An underlying technical infrastructure
While EHR adopters can succeed with many of the PCMH principles without an additional outlay in technological infrastructure, clinical analytics and population health management tools can expand a provider’s capabilities to conduct risk assessments, stratify patients, preempt non-adherence, and prevent 30-day readmissions that often come with a hefty financial penalty. Many of the most technologically savvy organizations in the nation have invested heavily in predictive analytics and data warehousing.
“We are using real-time algorithms within and outside of the EHR to look at risk, and predict and inform clinical and operational pathways,” says Steve Hess, CIO, University of Colorado Health, one of this year’s “Most Wired” hospitals. “While still early, we are starting to see patterns related to how our patients are interacting with our system and the reimbursement impact of those changes. It is important that our systems are set up to provide the complete patient picture and to ensure that the patient is getting the appropriate care in the appropriate setting at the right time.”
Effective patient engagement tools
In addition to in-house analytics, providers must invest in patient engagement if the PCMH is to be successful. Helping patients manage their chronic diseases, show up for screenings and other primary care services, and access their health information to improve literacy and encourage healthy choices are key features of the PCMH, and health IT tools are available to help. The patient portal is a pillar of Stage 2 meaningful use, and is a wildly popular feature with patients.
“We recently started a system-wide patient engagement education that includes media, TV, and print, encouraging patients to talk to their providers about using our portal,” explains Catholic Health Partners CMIO Stephen Beck, MD, FACP, FHIMSS. “The intent is to educate patients and continue to educate our providers as we realize there is some economy in the use of our patient portal.”
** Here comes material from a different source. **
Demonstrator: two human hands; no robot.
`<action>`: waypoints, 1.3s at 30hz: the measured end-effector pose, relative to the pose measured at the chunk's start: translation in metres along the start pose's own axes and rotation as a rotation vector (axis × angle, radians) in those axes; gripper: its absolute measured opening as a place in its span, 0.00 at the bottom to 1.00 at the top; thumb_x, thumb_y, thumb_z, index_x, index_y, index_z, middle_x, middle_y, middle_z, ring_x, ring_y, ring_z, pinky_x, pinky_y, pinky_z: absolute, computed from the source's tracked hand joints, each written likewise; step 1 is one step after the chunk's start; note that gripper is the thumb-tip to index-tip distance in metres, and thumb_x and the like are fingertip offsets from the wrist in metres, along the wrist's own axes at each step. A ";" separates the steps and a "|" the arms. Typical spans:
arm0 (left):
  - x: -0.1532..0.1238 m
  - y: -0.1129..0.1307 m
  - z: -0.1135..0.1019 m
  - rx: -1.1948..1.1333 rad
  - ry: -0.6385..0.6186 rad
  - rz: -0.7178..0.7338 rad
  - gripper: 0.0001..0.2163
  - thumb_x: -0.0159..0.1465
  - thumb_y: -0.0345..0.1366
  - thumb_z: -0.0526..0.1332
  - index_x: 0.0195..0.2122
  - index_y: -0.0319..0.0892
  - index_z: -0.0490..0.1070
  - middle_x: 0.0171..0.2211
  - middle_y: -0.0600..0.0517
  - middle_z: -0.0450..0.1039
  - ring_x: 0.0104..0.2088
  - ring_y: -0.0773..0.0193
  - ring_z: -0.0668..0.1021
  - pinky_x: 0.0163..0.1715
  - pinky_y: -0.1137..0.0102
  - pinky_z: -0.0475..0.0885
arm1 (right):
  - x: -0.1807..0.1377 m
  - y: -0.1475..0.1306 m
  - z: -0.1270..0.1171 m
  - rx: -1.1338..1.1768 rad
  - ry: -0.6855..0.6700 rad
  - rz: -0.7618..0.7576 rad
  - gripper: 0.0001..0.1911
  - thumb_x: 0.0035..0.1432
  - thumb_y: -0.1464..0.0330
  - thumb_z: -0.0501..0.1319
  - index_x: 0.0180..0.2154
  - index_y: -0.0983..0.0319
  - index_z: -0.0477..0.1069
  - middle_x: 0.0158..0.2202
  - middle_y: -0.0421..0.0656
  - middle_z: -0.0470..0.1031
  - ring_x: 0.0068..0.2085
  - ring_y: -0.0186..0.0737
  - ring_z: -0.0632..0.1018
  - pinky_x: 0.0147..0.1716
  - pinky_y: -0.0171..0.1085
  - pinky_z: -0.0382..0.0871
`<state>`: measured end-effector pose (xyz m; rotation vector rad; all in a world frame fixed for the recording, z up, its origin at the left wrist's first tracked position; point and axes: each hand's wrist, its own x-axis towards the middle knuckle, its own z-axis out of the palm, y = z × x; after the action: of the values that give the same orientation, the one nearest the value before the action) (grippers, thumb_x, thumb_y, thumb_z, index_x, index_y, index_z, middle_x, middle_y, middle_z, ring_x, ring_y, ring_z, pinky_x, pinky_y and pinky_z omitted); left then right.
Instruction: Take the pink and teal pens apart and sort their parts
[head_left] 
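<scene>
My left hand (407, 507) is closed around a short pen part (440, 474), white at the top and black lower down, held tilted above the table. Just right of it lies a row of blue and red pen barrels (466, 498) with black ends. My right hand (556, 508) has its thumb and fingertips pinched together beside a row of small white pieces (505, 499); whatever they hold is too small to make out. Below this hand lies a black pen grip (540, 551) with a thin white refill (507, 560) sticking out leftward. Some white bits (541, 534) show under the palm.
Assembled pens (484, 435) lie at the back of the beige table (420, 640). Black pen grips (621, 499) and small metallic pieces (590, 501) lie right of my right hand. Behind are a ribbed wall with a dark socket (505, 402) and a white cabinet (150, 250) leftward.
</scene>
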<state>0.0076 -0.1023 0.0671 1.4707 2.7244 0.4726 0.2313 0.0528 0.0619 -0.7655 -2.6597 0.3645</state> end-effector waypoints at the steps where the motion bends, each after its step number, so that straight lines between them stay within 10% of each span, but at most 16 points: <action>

“Collaboration across the community is going to be a very positive outcome from this work,” he added. “Some communities are well connected right now with HIEs and other interaction at the community level, but most are still very competitive. By nature of making it easier to share information about patient care and improving continuity, I hope the patient will be the winner relative to meaningful use and HIE integration.”
Community stakeholder buy-in
Those community connections provide the foundation for a truly effective PCMH. Primary care providers can no longer work in isolation, sending patients out to specialists but rarely receiving feedback on the results. By working together as a “medical neighborhood” instead of individual organizations spending money and man-hours faxing documents back and forth, both providers and patients can reap significant benefits. Patients may not always understand their responsibilities when it comes to coordinating their care, and hospitals waste millions every year on inefficient communications, lengthy transitions, and waiting for information from colleagues.
“It is important for all health care professionals involved in patient care to have a solid understanding of the role of the patient and family in articulating needs and developing a care plan,” says AAFP. “PCMH integration enables warm handoffs at the moment the patient or family is ready and, thus reduces stigma, improves adherence and augments access to support groups, parenting programs and other medical neighborhood services.”